Antes, en el pueblo donde vivimos, nos apodaban los “Antonio”, no porque algunos de los miembros de mi familia se llamaran así, sino por la escala que lo fueron formando y me explico: primero están nuestros padres Ana y Nicasio, el primogénito Teófilo, los gemelos Oscar y Nico (abreviación de Nicomedes) y finalmente el pequeño Octavio. De esta manera tan natural nuestro alias tuvo su lógica y, además, nos encantaba explicarlo a cualquiera que lo preguntase.
Pasaron los años y mis padres inesperadamente nos anunciaron la llegada de otro hermano, que fui yo.
Al parecer hubo reunión familiar para decidir mi nombre e intentar guardar el apodo por el que éramos conocidos.

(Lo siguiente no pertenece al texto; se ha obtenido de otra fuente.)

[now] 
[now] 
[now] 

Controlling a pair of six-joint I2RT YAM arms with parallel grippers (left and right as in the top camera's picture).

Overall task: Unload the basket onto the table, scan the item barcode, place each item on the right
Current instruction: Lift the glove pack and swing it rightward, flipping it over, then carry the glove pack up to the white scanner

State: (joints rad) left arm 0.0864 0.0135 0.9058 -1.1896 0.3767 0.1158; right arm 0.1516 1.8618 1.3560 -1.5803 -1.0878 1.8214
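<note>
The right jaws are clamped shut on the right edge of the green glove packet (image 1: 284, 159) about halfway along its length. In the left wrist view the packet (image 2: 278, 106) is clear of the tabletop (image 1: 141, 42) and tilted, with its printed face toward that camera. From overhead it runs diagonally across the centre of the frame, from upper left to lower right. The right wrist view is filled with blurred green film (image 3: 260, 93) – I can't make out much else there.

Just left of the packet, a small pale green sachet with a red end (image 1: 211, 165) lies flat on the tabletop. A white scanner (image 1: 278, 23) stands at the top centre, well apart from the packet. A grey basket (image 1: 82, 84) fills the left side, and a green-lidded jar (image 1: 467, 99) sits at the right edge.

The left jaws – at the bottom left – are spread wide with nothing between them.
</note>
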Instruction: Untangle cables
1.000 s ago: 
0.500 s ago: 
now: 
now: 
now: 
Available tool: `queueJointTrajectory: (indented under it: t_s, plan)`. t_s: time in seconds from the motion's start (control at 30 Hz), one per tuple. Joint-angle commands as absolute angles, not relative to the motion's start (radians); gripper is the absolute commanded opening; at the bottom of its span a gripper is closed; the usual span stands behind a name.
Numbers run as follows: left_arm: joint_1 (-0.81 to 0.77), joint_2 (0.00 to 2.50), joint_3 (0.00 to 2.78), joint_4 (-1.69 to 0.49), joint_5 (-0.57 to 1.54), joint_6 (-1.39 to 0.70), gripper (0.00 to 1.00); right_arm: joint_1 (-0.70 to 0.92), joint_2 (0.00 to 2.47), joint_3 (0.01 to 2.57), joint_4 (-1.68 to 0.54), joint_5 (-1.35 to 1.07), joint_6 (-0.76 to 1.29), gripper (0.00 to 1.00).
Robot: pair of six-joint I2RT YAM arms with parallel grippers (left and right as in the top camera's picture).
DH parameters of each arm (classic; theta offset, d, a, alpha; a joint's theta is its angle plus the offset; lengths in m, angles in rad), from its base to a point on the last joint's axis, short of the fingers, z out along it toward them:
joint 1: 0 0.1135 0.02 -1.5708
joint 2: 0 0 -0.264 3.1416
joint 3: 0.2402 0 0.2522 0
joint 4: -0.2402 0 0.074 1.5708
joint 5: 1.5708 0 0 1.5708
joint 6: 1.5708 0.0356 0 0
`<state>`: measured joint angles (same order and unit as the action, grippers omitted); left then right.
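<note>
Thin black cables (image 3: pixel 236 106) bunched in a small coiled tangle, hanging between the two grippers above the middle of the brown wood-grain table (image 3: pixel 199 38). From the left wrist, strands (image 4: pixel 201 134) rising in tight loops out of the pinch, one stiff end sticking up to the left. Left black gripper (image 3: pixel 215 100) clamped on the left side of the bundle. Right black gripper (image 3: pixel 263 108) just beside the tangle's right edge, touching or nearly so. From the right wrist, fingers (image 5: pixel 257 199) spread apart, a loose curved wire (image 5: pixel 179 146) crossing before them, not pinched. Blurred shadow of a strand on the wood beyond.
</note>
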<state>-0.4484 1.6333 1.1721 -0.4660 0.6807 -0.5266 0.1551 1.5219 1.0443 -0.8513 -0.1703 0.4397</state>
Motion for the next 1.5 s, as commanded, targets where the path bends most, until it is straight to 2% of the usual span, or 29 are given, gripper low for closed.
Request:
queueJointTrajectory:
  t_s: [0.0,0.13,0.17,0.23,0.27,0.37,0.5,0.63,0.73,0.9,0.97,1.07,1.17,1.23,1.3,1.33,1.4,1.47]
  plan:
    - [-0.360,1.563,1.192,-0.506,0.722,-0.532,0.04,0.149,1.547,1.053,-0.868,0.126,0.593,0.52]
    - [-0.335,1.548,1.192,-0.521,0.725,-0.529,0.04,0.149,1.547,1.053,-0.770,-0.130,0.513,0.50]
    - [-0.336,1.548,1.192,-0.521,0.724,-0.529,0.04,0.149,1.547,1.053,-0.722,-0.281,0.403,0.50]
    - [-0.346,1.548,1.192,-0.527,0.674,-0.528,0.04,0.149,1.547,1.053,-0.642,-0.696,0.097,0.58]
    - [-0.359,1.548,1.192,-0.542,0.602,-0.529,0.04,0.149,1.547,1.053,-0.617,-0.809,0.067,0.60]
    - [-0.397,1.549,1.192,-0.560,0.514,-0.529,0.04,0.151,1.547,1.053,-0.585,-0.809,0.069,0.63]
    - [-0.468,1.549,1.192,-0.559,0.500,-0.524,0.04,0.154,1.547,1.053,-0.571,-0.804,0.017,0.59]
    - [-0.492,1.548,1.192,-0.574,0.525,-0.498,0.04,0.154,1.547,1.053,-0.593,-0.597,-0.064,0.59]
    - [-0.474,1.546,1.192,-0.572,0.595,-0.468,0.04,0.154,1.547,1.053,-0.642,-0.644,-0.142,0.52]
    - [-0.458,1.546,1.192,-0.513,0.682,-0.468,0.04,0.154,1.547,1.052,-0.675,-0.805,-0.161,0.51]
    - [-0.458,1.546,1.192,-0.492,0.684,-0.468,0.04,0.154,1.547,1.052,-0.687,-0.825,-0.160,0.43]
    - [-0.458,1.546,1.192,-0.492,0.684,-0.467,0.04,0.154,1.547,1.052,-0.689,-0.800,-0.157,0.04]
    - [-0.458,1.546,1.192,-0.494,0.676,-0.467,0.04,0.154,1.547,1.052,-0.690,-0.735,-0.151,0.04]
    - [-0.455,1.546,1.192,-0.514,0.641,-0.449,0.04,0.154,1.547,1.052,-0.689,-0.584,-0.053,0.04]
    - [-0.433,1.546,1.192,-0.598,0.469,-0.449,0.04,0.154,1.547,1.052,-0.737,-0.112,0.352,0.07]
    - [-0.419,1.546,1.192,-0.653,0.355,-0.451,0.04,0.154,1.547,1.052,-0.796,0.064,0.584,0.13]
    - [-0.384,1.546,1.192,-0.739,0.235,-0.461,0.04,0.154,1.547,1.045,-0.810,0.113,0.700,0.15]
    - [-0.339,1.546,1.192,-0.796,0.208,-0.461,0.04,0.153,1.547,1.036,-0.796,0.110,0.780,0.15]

Se hicieron muchas propuestas hasta que a Nico se le ocurrió la idea de que fuera bautizado como Nino y que en la escala familiar hubiera un cambio con Octavio. Este aceptó a regañadientes, porque argumentaba estaba cansado de ser el pequeño y que si permutaba su nombre con el mío no dejaría ser nunca el que recibiera la ropa usada de los hermanos mayores.
Ahora todo el mundo nos apoda los “Antonino”, y también nos gusta.